Criteria for an assessment of ‘Unclear risk’ of bias. Insufficient information to permit assessment of ‘Low risk’ or ‘High risk’. It is likely that the majority of studies will fall into this category.
OTHER BIAS
In addition there are other sources of bias that are relevant only in certain circumstances [66]. These relate mainly to particular study designs (e.g. carry-over in cross-over trials and recruitment bias in cluster-randomized trials); some can be found across a broad spectrum of trials, but only for specific circumstances (e.g. contamination, whereby the experimental and control interventions get ‘mixed’); and there may be sources of bias that are only found in a particular setting [66].

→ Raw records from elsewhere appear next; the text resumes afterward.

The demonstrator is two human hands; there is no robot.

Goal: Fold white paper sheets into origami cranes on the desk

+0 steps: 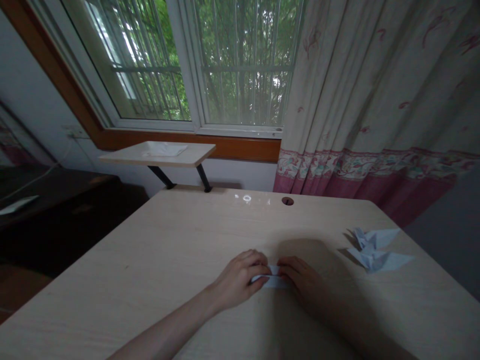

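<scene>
On a desk (168, 240), toward six o'clock, is a paper (275, 282), seemingly part-folded, remaining folds unclear. The left hand (240, 280), at its nine o'clock, pinches it; the right hand (304, 282), at three, has bunched fingers, grip uncertain. Toward two o'clock, folded shapes (388, 261) look complete.

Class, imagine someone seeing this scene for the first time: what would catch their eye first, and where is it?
Probably the bright window at the top, with greenery showing through. Next, the left hand and right hand on folded paper, low in the middle of the view; then two folded paper shapes on the right of the pale table.
</scene>
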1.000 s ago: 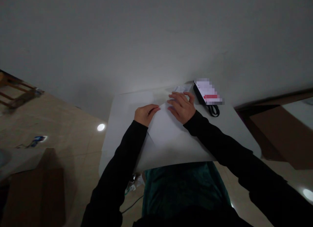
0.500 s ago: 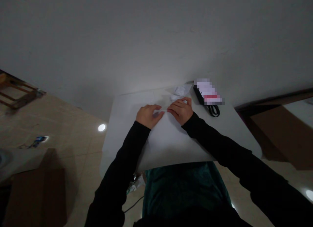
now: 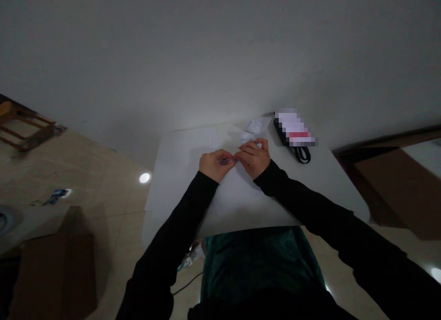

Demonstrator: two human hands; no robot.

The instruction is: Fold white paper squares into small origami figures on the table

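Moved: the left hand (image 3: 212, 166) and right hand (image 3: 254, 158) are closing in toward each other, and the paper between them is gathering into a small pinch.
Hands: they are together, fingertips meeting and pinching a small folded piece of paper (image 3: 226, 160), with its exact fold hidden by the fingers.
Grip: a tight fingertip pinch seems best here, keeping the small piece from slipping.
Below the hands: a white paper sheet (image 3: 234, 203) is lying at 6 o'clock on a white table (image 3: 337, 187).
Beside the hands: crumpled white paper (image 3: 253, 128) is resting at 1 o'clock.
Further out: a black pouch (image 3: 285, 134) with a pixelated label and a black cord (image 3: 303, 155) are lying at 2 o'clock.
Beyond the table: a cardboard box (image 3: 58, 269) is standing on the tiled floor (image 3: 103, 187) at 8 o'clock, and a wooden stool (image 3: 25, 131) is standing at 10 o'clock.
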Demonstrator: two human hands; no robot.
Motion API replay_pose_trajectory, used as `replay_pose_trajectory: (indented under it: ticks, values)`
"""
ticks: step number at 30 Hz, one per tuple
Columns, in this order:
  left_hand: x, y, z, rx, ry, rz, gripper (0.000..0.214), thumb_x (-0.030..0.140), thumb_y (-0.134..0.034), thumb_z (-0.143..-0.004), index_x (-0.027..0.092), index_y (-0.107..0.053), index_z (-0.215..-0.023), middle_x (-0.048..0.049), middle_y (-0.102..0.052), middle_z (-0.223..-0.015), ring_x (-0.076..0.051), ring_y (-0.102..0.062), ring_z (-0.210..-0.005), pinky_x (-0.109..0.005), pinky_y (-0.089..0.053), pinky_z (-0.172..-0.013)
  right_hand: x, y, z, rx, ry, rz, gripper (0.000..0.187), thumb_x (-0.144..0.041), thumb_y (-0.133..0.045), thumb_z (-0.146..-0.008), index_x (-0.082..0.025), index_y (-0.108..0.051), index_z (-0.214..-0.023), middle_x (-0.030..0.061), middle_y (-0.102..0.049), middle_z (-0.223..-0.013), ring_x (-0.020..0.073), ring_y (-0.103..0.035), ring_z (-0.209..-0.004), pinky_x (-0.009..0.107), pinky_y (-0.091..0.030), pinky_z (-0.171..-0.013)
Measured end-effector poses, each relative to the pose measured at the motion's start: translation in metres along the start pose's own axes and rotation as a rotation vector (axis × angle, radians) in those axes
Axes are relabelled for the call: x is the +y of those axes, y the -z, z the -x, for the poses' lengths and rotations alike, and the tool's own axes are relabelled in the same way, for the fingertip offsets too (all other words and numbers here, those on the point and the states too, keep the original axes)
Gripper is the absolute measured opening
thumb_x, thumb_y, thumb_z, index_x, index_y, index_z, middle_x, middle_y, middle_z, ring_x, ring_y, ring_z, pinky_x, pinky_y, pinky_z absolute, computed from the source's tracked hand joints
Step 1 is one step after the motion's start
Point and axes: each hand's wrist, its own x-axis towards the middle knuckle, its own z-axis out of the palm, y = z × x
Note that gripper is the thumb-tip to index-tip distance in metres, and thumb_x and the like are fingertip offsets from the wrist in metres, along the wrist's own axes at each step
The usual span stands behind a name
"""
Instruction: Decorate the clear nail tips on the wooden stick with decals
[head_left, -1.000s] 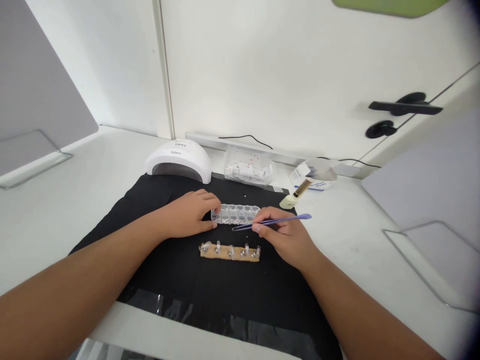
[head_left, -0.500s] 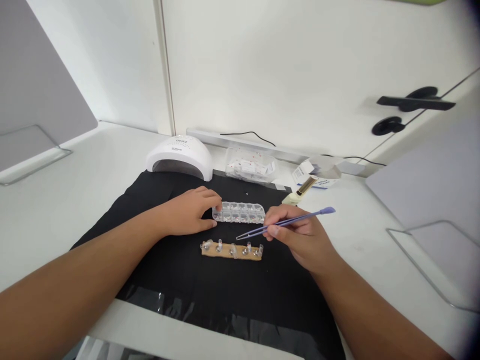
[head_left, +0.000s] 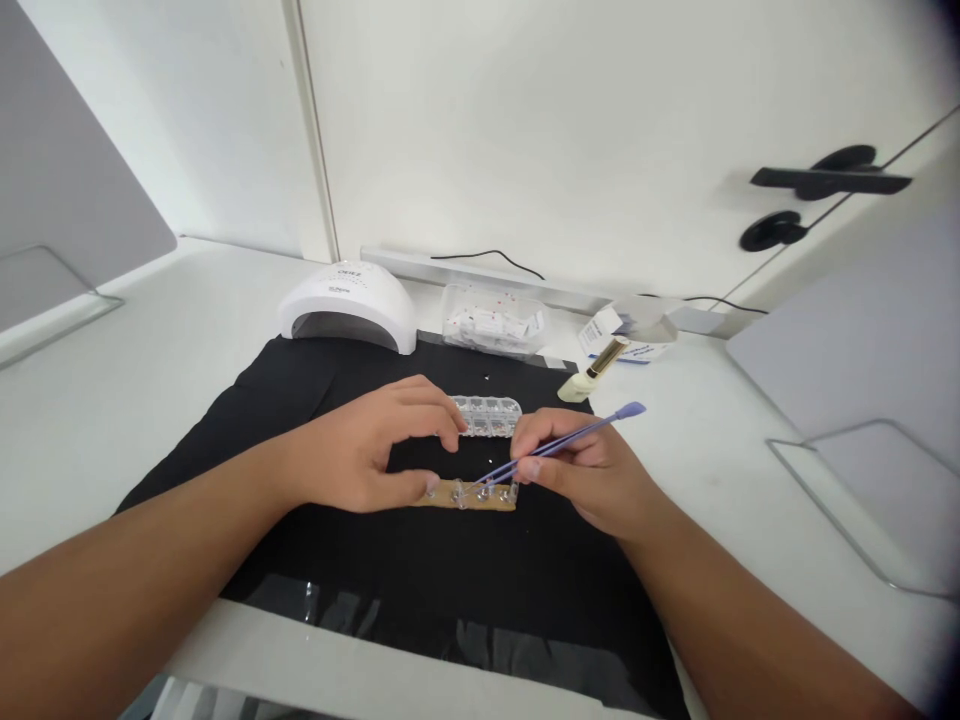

Criteria for an assessment of ‘Low risk’ of bias. The study appears to be free of other sources of bias.
Criteria for an assessment of ‘High risk’ of bias. There is at least one important risk of bias. For example, the study:
• Had a potential source of bias related to the specific study design used; or
• Has been claimed to have been fraudulent; or
• Had some other problem.
Criteria for an assessment of ‘Unclear risk’ of bias. There may be a risk of bias, but there is either:
• Insufficient information to assess whether an important risk of bias exists; or
• Insufficient rationale or evidence that an identified problem will introduce bias.
  1. 1Minimisation is a method that seeks to limit any difference in the distribution of known or suspected determinants of outcome, so that any effect can be attributed to the treatment under test [68]. The investigators determine at the outset which factors they would like to see equally represented in the study groups [68]. The treatment allocation is then made, not purely by chance, but by determining in which group inclusion of the patient would minimise any differences in these factors [68]. The allocation may rely on minimisation alone, or still involve chance but “with the dice loaded” in favour of the allocation which minimises the differences [68].